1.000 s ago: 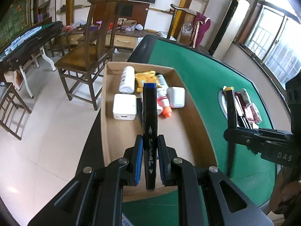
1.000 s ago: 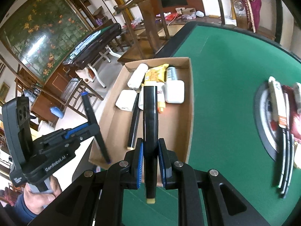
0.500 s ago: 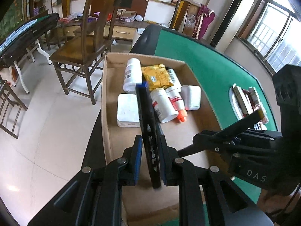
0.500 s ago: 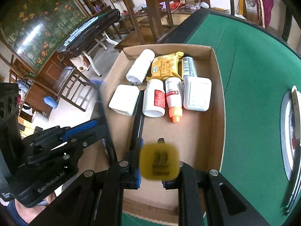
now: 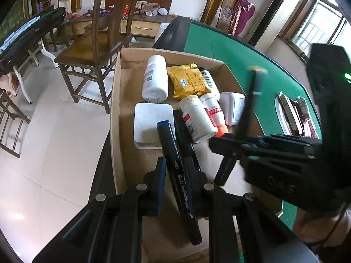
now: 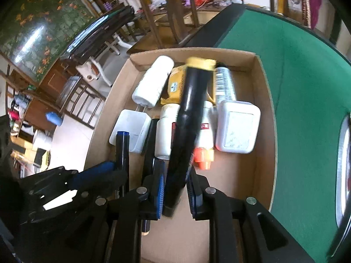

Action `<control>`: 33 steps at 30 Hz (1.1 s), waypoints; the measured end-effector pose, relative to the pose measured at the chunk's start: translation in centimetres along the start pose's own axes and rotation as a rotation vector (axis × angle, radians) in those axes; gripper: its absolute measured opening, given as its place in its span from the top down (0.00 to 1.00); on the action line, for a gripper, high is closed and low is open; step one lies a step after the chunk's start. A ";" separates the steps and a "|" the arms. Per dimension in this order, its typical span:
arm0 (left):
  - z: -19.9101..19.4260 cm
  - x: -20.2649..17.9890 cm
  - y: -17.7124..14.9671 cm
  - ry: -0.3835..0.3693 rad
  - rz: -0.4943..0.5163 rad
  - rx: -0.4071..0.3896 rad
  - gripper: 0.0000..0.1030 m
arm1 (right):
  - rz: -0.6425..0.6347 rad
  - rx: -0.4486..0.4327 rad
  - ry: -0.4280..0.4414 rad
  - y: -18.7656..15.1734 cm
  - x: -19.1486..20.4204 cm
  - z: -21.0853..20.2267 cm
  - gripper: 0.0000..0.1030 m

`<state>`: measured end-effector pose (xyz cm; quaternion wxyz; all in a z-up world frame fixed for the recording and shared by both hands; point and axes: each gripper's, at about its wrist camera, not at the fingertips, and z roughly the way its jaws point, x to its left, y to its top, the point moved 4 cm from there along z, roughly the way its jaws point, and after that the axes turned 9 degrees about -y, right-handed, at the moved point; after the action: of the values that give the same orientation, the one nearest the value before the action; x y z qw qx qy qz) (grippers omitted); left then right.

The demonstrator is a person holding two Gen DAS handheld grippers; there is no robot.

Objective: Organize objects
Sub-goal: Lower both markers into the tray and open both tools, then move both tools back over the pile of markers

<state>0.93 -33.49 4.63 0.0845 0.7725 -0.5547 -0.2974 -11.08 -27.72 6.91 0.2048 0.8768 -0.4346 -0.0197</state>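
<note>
Gripper [image 5: 175, 175] (left) over crowded box [image 5: 116, 114]

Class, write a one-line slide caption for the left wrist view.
Left gripper holds a blue-capped marker over the cardboard box of bottles.

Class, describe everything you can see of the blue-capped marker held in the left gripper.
The blue-capped marker is a slim black barrel, plastic by its look, with white lettering along its side and blue at both ends. It sits between the pads of the left gripper, slanted, its far cap leaning left over the cardboard box, above a white square item. Whether it touches anything below is unclear.
</note>
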 end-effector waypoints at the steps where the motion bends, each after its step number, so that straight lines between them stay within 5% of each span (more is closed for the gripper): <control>1: 0.1 -0.1 0.0 0.000 0.000 0.001 0.84 | -0.004 -0.006 -0.017 0.1 -0.1 0.1 0.79; 13: -0.9 -0.3 -0.7 0.003 -0.008 -0.002 0.84 | 0.102 -0.045 0.059 -0.6 -2.5 -3.6 0.69; 21: -1.8 -2.3 -1.2 -0.003 0.001 -0.017 0.75 | 0.166 -0.097 0.104 -3.4 -4.9 -8.0 0.69; 33: -0.8 -12.7 -1.4 -0.106 0.133 0.015 0.73 | 0.386 -0.214 -0.028 -12.5 -17.9 -15.7 0.69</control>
<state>-0.10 -21.58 9.29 0.0687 0.7178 -0.6107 -0.3273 -9.43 -1.78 14.00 0.2907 0.7501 -0.5927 -0.0383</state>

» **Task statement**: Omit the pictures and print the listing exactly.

» **Response to this exercise**:
1.000 s ago: 
1.000 s ago: 
0.500 s ago: 
0.500 s ago: 
now: 
now: 

Action `<control>`: 33 steps at 30 Hz (1.1 s), waypoints; the measured end-effector pose, relative to the pose measured at the chunk's start: translation in centimetres along the start pose's own axes and rotation as a rotation vector (axis × angle, radians) in those axes; gripper: its absolute measured opening, given as its place in its span from the top down (0.00 to 1.00); on the action line, for a gripper, high is closed and low is open; step one lies a step after the chunk's start. A ";" separates the steps and a "|" the arms. Per dimension in this order, its typical span:
arm0 (left):
  - z: -19.9101..19.4260 cm
  - x: -20.2649..17.9890 cm
  - y: -17.7124..14.9671 cm
  - ry: -0.3835..0.3693 rad
  - rz: -0.4943..0.5163 rad
  - rx: -0.4071..0.3896 rad
  - gripper: 0.0000..0.1030 m
arm1 (right):
  - rz: -0.6425..0.6347 rad
  - rx: -0.4486..0.4327 rad
  - ry: -0.4280..0.4414 rad
  - y: -18.7656..15.1734 cm
  - x: -19.1486..20.4204 cm
  - z: -21.0853..20.2267 cm
  - gripper: 0.0000..0.1030 m

`<state>`: measured end-effector pose (xyz cm; quaternion wxyz; all in a z-up world frame fixed for the recording and shared by both hands; point and axes: each gripper's, at about its wrist camera, not at the fingertips, and z roughly the way its jaws point, x to its left, y to its top, the point moved 4 cm from there along z, roughly the way its jaws point, and after that the axes turned 9 degrees about -y, right-handed, at the moved point; after the action: of the values that give the same orientation, the one nearest the value before the action; x y z qw qx qy qz) (grippers omitted); left then right.

The demonstrator is a person holding two Gen DAS handheld grippers; there is no robot.

Objective: Organize objects
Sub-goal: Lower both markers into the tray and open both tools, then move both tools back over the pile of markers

<state>0.93 -33.49 4.63 0.0845 0.7725 -0.5547 -0.2974 -11.08 -27.72 6.91 0.2048 0.8768 -0.4346 -0.0197</state>
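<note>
Gripper [image 5: 175, 175] (left) over crowded box [image 5: 116, 114]

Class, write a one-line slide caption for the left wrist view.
Left gripper holds a blue-capped marker over the cardboard box of bottles.

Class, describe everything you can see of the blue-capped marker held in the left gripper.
The blue-capped marker is a slim black barrel, plastic by its look, with white lettering along its side and blue at both ends. It sits between the pads of the left gripper, slanted, its far cap leaning left over the cardboard box, above a white square item. Whether it touches anything below is unclear.
</note>
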 end-effector waypoints at the steps where the motion bends, each after its step number, so that straight lines between them stay within 5% of each span (more is closed for the gripper): <control>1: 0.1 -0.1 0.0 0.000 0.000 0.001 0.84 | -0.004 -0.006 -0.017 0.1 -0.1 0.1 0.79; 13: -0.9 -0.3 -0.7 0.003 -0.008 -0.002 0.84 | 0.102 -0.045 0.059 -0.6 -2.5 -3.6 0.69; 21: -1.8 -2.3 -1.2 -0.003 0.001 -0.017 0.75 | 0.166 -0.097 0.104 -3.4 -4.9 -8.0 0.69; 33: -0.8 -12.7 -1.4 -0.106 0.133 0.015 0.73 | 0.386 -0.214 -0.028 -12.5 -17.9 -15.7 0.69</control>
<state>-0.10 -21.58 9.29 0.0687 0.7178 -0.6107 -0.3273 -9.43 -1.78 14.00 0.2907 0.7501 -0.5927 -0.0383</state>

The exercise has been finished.